Are Modern “Cold” Femto Laser-Cut Components Truly HAZ-Free?
Tuesday, May 7, 2024: 2:45 PM
Meeting Room I (Hotel Cascais Miragem)
Contemporary laser cutting of Nitinol components is typically performed by either long-pulse continuous wave-modulated fiber lasers (“fiber”) or ultrashort pulse femtosecond lasers (“femto”). The primary advantage of the fiber laser is the faster speed at which parts can be cut, with the tradeoff of the creation of a molten recast layer and heat affected zone (HAZ). Conversely, femto laser cutting is relatively slower and purportedly produces no molten recast or HAZ. The present study challenges these generalizations by quantitatively comparing the microstructure of fiber versus femto laser-cut parts. Specifically, six different tubes were selected for challenge conditions (OD x wall): 1mm x 0.060mm, 1mm x 0.125mm, 1mm x 0.250mm, 5mm x 0.125mm, 5mm x 0.250mm, and 5mm x 0.500mm. The larger 5mm tubing, intended to simulate structural heart scale tubing, has ample inner lumen such that laser power could be quite large and beam expansion quite narrow without creating backwall damage on the opposite surface.
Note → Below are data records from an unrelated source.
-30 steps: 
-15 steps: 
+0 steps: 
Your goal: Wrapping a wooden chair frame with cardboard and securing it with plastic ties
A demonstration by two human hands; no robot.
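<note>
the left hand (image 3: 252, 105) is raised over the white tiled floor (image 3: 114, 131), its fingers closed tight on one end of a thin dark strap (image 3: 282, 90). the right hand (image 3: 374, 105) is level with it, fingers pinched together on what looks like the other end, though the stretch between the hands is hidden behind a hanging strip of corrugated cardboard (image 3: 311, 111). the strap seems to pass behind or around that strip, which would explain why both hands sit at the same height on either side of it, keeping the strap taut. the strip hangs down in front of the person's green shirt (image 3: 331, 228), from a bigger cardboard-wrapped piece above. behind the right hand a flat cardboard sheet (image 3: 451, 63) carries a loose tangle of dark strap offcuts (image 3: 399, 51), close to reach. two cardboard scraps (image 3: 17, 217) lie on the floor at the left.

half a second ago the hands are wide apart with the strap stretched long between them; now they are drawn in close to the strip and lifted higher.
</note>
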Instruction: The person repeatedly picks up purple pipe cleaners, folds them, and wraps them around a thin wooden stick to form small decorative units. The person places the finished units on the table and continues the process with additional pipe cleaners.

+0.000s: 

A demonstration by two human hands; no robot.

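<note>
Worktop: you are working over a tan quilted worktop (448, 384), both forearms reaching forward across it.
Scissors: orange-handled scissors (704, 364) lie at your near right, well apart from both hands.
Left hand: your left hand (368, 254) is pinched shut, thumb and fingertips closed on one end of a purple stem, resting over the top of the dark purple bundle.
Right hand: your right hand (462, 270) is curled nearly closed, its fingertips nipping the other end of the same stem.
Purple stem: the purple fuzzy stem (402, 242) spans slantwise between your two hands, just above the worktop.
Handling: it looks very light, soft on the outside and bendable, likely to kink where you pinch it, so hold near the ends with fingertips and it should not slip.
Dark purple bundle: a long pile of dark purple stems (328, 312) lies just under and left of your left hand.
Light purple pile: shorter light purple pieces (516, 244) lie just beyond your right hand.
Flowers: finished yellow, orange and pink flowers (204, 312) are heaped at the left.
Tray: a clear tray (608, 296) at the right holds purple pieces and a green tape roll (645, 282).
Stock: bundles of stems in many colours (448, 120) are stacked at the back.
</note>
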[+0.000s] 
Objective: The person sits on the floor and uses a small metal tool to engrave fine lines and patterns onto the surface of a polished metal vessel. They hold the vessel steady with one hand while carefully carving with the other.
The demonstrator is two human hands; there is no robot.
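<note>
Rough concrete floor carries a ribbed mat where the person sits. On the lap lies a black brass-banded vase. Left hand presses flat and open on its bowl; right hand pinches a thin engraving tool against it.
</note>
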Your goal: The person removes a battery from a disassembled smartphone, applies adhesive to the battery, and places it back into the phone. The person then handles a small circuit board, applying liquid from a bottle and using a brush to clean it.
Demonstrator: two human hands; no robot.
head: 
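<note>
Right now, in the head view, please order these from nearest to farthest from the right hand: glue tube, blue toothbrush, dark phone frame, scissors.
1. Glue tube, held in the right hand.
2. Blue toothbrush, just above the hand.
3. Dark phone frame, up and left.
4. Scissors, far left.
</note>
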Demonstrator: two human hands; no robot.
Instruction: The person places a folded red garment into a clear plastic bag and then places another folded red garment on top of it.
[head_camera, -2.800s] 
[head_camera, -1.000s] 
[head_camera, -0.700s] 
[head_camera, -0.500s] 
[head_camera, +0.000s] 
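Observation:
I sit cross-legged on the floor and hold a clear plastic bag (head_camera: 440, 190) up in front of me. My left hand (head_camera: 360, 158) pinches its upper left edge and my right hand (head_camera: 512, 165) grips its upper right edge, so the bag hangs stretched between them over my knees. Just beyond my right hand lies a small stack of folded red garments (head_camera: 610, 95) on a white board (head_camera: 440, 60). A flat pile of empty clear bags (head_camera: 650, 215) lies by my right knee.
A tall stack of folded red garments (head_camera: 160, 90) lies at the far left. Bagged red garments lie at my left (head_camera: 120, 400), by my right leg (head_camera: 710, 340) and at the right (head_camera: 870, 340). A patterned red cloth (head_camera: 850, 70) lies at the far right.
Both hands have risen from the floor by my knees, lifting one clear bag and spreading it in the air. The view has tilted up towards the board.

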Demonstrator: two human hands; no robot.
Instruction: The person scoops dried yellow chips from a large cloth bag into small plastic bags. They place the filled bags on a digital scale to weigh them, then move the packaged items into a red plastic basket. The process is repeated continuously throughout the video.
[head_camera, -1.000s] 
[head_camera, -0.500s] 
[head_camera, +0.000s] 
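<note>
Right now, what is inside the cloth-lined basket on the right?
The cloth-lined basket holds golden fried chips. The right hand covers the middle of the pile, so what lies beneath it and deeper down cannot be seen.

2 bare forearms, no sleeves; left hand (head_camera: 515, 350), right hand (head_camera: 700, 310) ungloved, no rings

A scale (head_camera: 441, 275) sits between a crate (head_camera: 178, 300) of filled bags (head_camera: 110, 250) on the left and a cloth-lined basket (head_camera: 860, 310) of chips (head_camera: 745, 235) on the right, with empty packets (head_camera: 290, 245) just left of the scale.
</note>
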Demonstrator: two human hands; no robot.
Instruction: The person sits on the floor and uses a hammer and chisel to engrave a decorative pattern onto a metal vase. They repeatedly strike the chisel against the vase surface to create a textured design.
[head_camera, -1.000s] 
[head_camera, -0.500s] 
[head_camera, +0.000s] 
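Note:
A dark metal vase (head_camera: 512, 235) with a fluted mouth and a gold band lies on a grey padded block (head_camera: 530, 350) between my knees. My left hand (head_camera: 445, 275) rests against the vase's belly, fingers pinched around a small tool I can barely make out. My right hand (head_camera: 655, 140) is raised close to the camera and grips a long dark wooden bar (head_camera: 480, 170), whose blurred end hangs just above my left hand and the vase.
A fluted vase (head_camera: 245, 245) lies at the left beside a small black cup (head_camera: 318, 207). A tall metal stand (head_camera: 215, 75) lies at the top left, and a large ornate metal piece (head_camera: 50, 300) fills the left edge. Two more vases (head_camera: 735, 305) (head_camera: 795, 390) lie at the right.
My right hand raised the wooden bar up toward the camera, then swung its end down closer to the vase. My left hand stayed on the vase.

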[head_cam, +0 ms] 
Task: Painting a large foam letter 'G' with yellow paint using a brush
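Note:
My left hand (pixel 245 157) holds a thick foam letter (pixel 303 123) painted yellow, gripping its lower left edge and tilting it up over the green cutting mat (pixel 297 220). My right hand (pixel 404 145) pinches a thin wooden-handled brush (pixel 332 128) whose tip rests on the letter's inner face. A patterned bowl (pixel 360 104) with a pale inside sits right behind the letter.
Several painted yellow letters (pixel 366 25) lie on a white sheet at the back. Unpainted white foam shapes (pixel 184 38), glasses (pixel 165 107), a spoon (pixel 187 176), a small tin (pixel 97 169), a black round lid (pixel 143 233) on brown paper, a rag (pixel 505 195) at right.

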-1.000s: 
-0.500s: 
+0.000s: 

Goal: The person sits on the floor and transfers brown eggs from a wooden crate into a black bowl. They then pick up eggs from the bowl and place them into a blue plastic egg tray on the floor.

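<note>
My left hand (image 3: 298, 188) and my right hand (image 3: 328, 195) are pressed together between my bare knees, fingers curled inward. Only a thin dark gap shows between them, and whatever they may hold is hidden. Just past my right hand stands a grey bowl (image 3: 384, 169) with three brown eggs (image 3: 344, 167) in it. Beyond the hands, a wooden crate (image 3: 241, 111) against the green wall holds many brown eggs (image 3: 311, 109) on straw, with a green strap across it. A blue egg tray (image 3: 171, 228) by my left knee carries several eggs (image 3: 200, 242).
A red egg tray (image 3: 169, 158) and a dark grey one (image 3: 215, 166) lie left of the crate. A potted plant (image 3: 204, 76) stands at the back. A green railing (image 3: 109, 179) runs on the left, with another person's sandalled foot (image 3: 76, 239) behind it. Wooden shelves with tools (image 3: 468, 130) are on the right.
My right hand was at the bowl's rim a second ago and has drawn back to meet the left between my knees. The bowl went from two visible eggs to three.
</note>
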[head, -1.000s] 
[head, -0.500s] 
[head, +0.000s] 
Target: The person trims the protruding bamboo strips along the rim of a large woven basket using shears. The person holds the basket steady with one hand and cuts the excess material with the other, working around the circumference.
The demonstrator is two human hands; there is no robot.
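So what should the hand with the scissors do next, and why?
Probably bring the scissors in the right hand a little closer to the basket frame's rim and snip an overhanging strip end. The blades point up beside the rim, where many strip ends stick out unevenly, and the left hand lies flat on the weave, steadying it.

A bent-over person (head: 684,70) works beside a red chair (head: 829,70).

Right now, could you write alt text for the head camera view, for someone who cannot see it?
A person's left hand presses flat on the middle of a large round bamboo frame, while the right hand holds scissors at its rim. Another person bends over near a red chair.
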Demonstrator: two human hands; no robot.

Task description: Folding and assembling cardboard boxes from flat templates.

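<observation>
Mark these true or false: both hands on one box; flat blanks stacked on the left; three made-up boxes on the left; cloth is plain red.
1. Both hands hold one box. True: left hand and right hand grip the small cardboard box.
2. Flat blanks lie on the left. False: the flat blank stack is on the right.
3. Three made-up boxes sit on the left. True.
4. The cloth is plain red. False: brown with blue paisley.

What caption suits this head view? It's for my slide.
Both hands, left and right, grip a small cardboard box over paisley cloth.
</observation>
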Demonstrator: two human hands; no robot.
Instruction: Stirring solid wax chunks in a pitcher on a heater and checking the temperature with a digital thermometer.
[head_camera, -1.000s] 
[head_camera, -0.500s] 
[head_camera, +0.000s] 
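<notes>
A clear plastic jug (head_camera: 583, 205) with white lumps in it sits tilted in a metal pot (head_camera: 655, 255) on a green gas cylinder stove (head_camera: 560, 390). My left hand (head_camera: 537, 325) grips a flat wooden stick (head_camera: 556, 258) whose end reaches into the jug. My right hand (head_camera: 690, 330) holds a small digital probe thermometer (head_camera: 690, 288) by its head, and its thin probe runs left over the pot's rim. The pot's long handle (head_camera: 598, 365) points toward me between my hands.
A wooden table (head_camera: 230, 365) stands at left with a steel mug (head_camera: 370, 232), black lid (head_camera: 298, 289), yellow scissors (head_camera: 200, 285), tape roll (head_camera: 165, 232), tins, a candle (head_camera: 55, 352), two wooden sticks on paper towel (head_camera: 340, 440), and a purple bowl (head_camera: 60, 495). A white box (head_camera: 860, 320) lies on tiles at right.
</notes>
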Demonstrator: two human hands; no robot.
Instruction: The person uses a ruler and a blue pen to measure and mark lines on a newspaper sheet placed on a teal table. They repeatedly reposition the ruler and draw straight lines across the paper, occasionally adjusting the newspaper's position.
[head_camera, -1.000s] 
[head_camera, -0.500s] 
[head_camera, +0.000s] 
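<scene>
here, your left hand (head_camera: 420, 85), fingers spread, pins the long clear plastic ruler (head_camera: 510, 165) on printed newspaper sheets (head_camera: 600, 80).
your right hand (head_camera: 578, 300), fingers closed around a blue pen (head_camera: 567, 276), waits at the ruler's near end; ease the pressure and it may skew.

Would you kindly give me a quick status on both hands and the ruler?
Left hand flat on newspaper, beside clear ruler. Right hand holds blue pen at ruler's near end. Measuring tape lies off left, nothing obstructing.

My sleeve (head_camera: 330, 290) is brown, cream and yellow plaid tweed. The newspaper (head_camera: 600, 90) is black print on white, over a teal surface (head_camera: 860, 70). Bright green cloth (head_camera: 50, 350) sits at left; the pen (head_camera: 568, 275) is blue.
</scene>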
The smaller 1mm tubing, intended to simulate neurovascular scale tubing, has minimal inner lumen such that power was quite low and larger beam expansion to prevent backwall damage. Variations in wall thickness were selected to assess the contribution of cut depth on the HAZ formation. Characterization of HAZ was performed in three ways: i) etch-tinted metallurgical cross-sectioning, ii) nano-indentation, and iii) surrogate stent radial expansion strain limit determination to challenge the maximum bending strain limit when surfaces are compromised by HAZ.